_HOW TO COMPLETE THIS TASK_:
Each line of the data below from the one holding "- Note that" to the one holding "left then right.", inclusive, is to be reproduced exactly; no other line belongs in the answer.

■ ■ ■ ■ ■

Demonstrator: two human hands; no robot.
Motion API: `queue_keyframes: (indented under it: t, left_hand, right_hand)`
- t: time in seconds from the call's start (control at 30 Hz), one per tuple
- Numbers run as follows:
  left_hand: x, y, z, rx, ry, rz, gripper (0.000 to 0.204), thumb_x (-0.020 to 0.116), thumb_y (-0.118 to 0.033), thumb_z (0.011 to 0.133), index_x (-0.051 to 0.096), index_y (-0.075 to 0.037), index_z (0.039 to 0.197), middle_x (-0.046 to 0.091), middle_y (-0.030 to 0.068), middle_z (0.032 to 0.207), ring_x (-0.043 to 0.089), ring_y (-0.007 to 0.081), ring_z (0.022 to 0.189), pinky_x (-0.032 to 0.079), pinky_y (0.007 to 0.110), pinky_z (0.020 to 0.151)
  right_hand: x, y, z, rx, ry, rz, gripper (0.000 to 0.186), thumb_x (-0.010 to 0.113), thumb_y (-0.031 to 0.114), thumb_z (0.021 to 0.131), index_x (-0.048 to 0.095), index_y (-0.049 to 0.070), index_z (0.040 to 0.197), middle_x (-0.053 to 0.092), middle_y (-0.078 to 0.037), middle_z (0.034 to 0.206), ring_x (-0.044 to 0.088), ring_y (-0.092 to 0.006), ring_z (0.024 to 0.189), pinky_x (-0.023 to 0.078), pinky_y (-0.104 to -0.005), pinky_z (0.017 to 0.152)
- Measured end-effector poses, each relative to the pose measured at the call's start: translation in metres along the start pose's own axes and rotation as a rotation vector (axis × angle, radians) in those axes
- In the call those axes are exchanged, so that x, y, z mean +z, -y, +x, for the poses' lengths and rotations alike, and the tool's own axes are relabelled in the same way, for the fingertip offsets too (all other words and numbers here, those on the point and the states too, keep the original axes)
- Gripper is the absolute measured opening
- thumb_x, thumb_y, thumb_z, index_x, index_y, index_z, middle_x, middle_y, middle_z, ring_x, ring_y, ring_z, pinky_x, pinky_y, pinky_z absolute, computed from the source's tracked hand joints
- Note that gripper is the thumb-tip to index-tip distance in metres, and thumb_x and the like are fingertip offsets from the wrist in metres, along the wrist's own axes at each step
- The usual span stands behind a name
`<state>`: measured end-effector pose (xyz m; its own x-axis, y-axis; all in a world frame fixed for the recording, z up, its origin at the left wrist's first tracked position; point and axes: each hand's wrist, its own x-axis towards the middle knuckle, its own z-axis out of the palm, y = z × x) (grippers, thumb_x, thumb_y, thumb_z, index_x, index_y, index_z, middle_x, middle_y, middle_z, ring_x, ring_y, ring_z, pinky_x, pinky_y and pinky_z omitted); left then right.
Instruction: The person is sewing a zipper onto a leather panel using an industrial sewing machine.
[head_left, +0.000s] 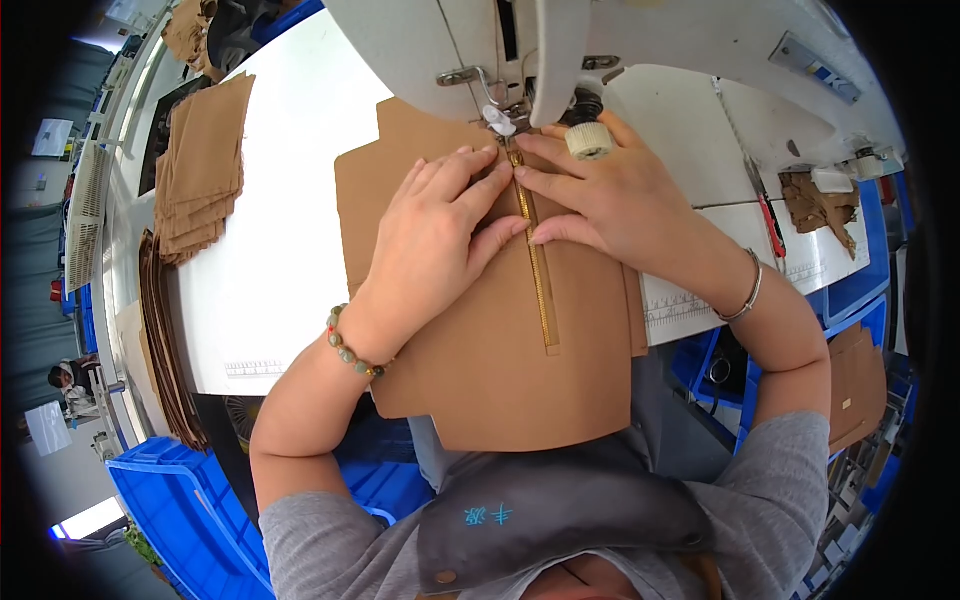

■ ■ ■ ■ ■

_ANSWER TO THIS PROBLEM_:
- Note that gripper is the thumb-tip to index-tip distance in metres, and thumb_x and the like are fingertip offsets from the wrist in metres, along the wrist's own axes at each step
- The usual span stands behind a name
`<state>`: measured end-effector pose (xyz m; its own x-axis, y-axis; all in a world frame fixed for the recording, z up, its origin at the left wrist's first tracked position; point and axes: each hand's wrist, its own x-axis towards the middle knuckle, its own z-axis out of the palm, y = z × x) (grippers, thumb_x, thumb_y, thumb_z, index_x, index_y, index_z, middle_x, middle_y, middle_z, ring_x, ring_y, ring_z, pinky_x, pinky_y and pinky_z omitted); left then right.

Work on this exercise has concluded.